The D&I agenda has to stay at the forefront of our company-wide strategy and objectives at all times. We opt for continuous education and awareness through our networks, and it’s almost always a topic of some sort on our monthly all hands calls, which also helps to demonstrate the directive is driven from the top and across all departments and job roles. We have a proactive team of volunteers that help to keep the various events, initiatives etc promoted across the business and engage our colleagues on a regular cadence. Also, our D&I lead is responsible for continuous environmental scanning, identifying changes, suggestions and working with stakeholders to provide solutions. It’s an ever evolving and growing agenda.
What first moves enabled you to stride out on your D&I journey? And what learnings can diversity novices take away from your experience?
A key initial stage is to develop a baseline gap analysis and use internal and external data insights to help identify your gaps. Senior industry knowledge can be helpful here to identify external factors that could also have an impact. It’s also essential to have senior level sponsorship from the start to help drive the importance throughout the organisation and obtain employee adoption and participation. Then it’s a case of keeping up the momentum and evolving and adapting based on employee feedback, for example, to ensure the initiatives are effective.
D&I networks and me...
By Tony Stamper, Senior Programme Manager and Chair of the LGBT+ Network:
Through the LGBT+ network and despite the challenges with the pandemic and lockdowns in 2021, during Pride month we were able to organise a virtual Drag Queen Bingo social event where we invited other LGBT+ networks to join us. Sheila Simmonds was our host for the evening over Zoom and over 70 people joined the event. We had a short presentation from Sliding Doors which supports older LGBT+ people. During the pandemic Sliding Doors says it received an unprecedented high number of new referrals. The event allowed us to not only collaborate with other networks and increase awareness of a great charity which we raised some money for through donations, but we also had some fun. Our D&I networks support us to be our true selves at work, broaden our contact base, give back to the community and encouraged us to do so with a smile on our faces.
As a single parent of a disabled child I am proud to work for an organisation where I feel that I can be myself and that others understand that I may have additional challenges. With the focus on diversity and inclusion as well as mental health and wellbeing, I know that I have support from my workplace and colleagues so I am better able to balance multiple responsibilities without feeling judged or penalised.

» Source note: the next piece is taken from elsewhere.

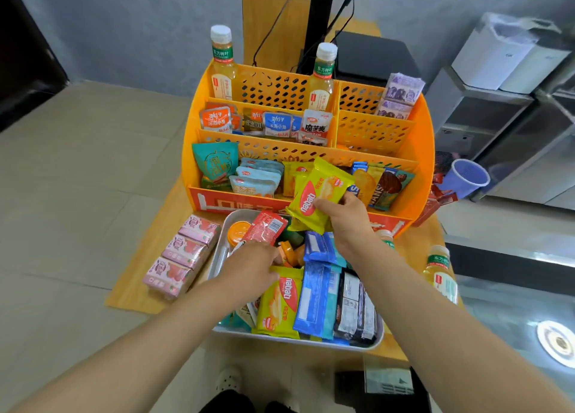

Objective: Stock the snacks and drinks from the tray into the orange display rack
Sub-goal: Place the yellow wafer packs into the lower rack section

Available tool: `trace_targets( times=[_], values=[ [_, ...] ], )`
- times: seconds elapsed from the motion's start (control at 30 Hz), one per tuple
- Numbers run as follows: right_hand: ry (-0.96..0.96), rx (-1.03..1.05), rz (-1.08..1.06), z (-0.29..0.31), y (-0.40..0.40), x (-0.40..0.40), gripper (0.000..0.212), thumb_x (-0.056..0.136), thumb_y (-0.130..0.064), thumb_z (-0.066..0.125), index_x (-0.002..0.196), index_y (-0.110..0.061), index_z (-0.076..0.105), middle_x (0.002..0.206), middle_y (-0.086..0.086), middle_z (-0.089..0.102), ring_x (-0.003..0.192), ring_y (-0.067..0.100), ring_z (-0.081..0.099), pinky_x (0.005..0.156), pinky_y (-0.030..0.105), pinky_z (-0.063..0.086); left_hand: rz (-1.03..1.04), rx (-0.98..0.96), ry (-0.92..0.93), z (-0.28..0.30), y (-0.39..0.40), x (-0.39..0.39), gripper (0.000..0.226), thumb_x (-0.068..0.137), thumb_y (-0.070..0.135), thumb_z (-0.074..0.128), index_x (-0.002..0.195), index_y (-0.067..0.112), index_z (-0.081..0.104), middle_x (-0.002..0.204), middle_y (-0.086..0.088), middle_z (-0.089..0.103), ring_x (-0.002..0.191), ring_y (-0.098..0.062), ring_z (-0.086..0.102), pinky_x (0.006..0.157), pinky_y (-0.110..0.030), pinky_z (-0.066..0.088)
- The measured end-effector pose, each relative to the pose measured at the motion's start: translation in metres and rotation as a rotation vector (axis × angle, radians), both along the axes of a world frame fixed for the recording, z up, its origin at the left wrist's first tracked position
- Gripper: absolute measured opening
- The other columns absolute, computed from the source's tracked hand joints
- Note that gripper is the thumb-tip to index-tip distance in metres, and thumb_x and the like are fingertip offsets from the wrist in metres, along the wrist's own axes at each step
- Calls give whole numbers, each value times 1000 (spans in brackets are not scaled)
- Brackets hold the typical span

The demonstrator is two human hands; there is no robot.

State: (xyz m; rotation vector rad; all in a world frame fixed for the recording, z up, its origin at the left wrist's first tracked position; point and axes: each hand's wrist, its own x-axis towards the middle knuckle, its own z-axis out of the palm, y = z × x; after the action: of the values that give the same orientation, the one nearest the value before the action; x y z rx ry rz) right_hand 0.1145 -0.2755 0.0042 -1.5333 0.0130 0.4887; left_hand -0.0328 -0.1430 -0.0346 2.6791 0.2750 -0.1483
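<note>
right hand grips yellow wafer pack | long axis tilts toward front compartment of rack (just beyond your fingers) | left hand pinches red packet

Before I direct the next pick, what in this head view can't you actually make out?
- Left hand fingertips: buried among tray items, so its grasp is unclear.
- Rack front label: covered by the yellow wafer pack and right hand.
- Tray's lower layers: hidden under stacked packets.
- Rack's middle right compartment: contents hidden behind its perforated wall.
- Bottle at right: its base is hidden by the right forearm.
</note>
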Motion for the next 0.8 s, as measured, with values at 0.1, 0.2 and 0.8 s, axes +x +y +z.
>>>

Celebrating and supporting LGBT+ staff
By Chris Stening, CityFibre Group Transformation Director and Senior Sponsor
of the LGBT+ Network
Participating in the Stonewall Workplace Equality Index is a great way to galvanise people around a plan to improve specific areas where we need to support LGBT+ staff and stakeholders – but often the purpose of the network is much simpler than that. Visibility and celebration of LGBT+ issues is critical and sometimes just being there, normalising LGBT+ life and celebrating stories and events is all you need to create an environment where people can feel comfortable to be themselves and be out at work. Normalising LGBT+ relationships helps LGBT+ people and those who identify as straight to better understand our community and the fact that we are not that different.
One of the most rewarding moments of sponsoring the LGBT+ network so far has been seeing the step change improvement in the happiness and engagement of the bisexual community within our employee engagement survey over the course of a year. Our Bi community feel far more comfortable being out at work and I think that is in no small part down to the environment we have created.
This year we had an engaging Trans speaker with almost 10 per cent of our total workforce joining the session. It all goes towards creating the all-important environment where people can feel comfortable being themselves at work, and for me that is what LGBT+ networks are all about. And having fun of course. We look forward to celebrating Pride in many locations as we come out of lockdown.